- THE PROBLEM
Quote the full listing word for word.

- DATA SHOWN
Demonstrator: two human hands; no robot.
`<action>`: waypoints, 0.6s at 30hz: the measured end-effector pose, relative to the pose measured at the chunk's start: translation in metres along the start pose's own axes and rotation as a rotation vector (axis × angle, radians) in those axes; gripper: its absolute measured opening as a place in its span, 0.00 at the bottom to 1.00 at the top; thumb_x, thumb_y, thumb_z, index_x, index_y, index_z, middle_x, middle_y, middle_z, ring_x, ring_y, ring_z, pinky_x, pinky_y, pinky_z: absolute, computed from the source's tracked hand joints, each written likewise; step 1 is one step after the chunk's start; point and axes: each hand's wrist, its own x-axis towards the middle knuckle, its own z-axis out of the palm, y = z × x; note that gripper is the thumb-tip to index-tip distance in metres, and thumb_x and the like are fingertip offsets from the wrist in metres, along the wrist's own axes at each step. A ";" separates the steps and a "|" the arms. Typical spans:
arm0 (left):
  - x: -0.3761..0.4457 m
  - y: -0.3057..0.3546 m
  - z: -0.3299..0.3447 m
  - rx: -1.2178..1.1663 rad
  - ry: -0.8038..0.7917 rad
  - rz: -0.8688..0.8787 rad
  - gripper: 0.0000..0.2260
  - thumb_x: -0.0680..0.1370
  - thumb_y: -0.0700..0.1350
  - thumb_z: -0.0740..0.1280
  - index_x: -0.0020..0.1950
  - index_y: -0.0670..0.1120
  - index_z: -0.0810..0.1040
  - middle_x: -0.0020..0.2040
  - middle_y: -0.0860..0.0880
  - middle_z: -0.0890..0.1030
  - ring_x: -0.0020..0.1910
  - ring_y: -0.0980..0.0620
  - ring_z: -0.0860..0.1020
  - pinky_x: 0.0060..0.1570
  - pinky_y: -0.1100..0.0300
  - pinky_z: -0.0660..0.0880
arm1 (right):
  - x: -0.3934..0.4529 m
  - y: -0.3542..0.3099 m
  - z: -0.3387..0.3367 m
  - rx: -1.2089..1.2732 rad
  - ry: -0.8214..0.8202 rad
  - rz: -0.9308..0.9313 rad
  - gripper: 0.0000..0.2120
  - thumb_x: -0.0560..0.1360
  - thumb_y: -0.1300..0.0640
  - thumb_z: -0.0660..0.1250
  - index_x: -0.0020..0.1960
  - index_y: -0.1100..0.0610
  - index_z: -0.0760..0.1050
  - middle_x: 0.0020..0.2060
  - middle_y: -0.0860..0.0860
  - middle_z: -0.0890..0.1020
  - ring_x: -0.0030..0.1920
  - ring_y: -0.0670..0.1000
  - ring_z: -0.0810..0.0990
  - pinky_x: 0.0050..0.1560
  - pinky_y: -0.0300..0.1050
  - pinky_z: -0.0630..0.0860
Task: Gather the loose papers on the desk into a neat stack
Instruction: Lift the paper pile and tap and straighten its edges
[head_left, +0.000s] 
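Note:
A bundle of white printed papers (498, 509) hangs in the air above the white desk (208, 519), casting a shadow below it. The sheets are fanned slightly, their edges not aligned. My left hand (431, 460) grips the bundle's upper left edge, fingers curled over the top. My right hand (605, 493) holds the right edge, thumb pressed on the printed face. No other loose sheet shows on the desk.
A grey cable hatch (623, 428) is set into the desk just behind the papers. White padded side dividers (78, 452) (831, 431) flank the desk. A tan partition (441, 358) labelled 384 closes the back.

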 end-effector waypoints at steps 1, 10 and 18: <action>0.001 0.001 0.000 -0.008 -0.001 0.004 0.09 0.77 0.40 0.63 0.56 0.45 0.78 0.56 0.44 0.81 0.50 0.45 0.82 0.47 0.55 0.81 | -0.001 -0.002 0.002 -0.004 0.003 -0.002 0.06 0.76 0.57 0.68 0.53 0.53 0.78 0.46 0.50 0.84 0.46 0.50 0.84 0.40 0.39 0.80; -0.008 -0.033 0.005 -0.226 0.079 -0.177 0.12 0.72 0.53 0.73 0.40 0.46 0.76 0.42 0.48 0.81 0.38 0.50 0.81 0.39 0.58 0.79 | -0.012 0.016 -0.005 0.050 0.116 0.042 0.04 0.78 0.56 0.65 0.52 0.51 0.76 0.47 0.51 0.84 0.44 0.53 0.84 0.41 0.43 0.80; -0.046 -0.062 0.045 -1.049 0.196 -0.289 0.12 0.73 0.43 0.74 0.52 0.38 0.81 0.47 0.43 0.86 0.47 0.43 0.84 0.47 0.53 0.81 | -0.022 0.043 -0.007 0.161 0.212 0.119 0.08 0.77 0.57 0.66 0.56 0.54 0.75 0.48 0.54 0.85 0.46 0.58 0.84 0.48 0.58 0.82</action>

- RESPONSE
Demonstrator: two human hands; no robot.
`<action>`: waypoints, 0.6s at 30hz: the measured end-effector pose, relative to the pose measured at the chunk's start: translation in metres along the start pose's own axes and rotation as a rotation vector (axis × angle, radians) in those axes; gripper: its absolute measured opening as a place in its span, 0.00 at the bottom to 1.00 at the top; thumb_x, thumb_y, thumb_z, index_x, index_y, index_z, middle_x, middle_y, middle_z, ring_x, ring_y, ring_z, pinky_x, pinky_y, pinky_z: absolute, computed from the source's tracked hand joints, each written likewise; step 1 is one step after the chunk's start; point and axes: each hand's wrist, its own x-axis towards the middle knuckle, its own z-axis out of the palm, y = z × x; note that gripper is the thumb-tip to index-tip distance in metres, and thumb_x and the like are fingertip offsets from the wrist in metres, along the wrist's own axes at each step. A ";" separates the steps and a "|" the arms. Typical spans:
arm0 (left):
  - x: -0.3761..0.4457 m
  - y: -0.3057..0.3546 m
  - z: -0.3299..0.3447 m
  - rx: -1.2178..1.1663 rad
  - ry: -0.8038..0.7917 rad
  - rz: -0.8688..0.8787 rad
  - gripper: 0.0000..0.2260
  - thumb_x: -0.0680..0.1370
  - thumb_y: -0.0700..0.1350
  - thumb_z: -0.0740..0.1280
  - index_x: -0.0020..0.1950
  - index_y: -0.0670..0.1120
  - index_z: -0.0810..0.1040
  - middle_x: -0.0020..0.2040
  - middle_y: -0.0860..0.0880
  - middle_z: -0.0890..0.1030
  - ring_x: -0.0020..0.1910
  - ring_y: -0.0980..0.0620
  - ring_z: -0.0860..0.1020
  - pinky_x: 0.0060..0.1570
  - pinky_y: -0.1100..0.0300
  - pinky_z: -0.0660..0.0880
arm1 (right):
  - x: -0.3934..0.4529 m
  - y: -0.3542..0.3099 m
  - z: -0.3387..0.3367 m
  - rx: -1.2089..1.2732 rad
  - ry: -0.8214..0.8202 rad
  - rz: -0.9308..0.9313 rad
  - gripper: 0.0000..0.2120
  - thumb_x: -0.0560..0.1360
  - thumb_y: -0.1300..0.0640
  - thumb_z: -0.0660..0.1250
  - index_x: -0.0020..0.1960
  - index_y: -0.1100..0.0610
  - index_z: -0.0760..0.1050
  - middle_x: 0.0020..0.2060
  - middle_y: -0.0860..0.0860
  - middle_z: -0.0890..0.1020
  - ring_x: -0.0030..0.1920
  - ring_y: -0.0670..0.1000
  - ring_z: -0.0810..0.0990
  - pinky_x: 0.0050..0.1560
  - pinky_y: -0.0300..0.1050
  - pinky_z: -0.0630..0.0860
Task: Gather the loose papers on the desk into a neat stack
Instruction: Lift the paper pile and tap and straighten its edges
[head_left, +0.000s] 
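Note:
A bundle of white printed papers (498, 509) hangs in the air above the white desk (208, 519), casting a shadow below it. The sheets are fanned slightly, their edges not aligned. My left hand (431, 460) grips the bundle's upper left edge, fingers curled over the top. My right hand (605, 493) holds the right edge, thumb pressed on the printed face. No other loose sheet shows on the desk.
A grey cable hatch (623, 428) is set into the desk just behind the papers. White padded side dividers (78, 452) (831, 431) flank the desk. A tan partition (441, 358) labelled 384 closes the back.
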
 end-effector waypoints at steps 1, 10 and 18: <action>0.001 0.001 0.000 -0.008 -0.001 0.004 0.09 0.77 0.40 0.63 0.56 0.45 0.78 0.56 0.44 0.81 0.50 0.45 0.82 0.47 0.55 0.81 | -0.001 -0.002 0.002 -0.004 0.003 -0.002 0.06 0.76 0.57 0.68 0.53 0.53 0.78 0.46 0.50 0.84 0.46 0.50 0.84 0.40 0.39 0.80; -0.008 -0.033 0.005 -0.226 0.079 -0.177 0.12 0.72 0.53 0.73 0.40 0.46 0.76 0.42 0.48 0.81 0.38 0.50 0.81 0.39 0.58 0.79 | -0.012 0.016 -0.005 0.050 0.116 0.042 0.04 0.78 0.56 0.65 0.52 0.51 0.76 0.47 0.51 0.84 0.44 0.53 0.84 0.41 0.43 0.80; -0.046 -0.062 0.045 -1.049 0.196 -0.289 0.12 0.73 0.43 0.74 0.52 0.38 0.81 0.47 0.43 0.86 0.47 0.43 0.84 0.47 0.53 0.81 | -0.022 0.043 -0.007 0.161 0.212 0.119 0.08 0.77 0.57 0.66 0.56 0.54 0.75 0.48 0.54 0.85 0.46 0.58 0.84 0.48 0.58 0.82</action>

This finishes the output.